La 5G, dont on parle souvent, est en termes de brevets exclusivement originaire d’Extrême-Orient, avec une exception, la suédoise Ericsson ; idem pour les téléphones portables et les ordinateurs. En matière d’électronique grand public, la palme revient incontestablement aux Etats-Unis grâce à Apple, Microsoft, Amazon et Alphabet, le solde revenant à l’Extrême-Orient. Dans le domaine de l’Intelligence artificielle, le constat est sans appel avec la même équipe de l’électronique, mais la France offre des pépites vigoureuses avec Dassault-System et Sopra-Stevia, moins connue mais qui emploie quand même plus de 50’000 personnes.

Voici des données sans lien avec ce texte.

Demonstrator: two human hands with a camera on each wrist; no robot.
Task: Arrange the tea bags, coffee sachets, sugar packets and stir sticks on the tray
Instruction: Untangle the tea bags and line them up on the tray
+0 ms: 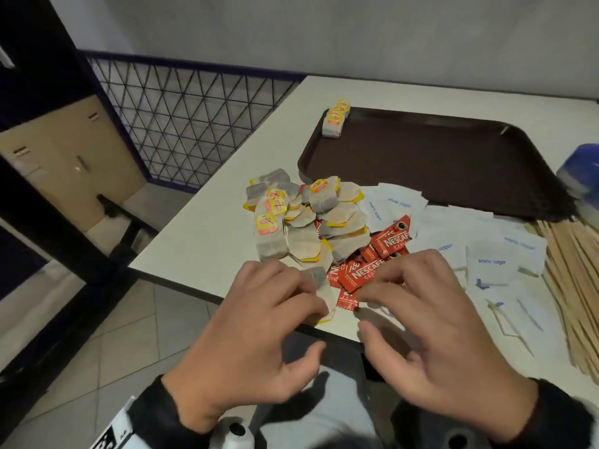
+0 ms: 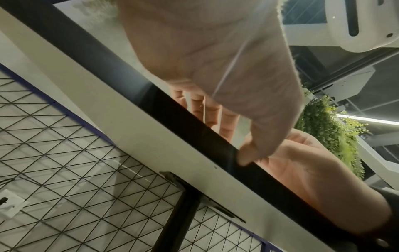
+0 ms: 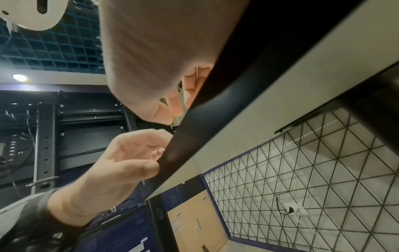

Terminons par la fabrication des semi-conducteurs avec à sa tête TSMC, la gloire de Taiwan avec son épée de Damoclès, suivie par nombre d’Américains, mais aussi par la gigantesque hollandaise ASML, leader dans nombre de domaines.
En conclusion de cet aperçu, il ressort que celui qui est intéressé par le marché d’outre-Atlantique devrait se concentrer sur la technologie, à savoir Apple, Microsoft, Alphabet et Nvidia, les autres pans de l’économie étant largement représentés en Europe, dont la Suisse.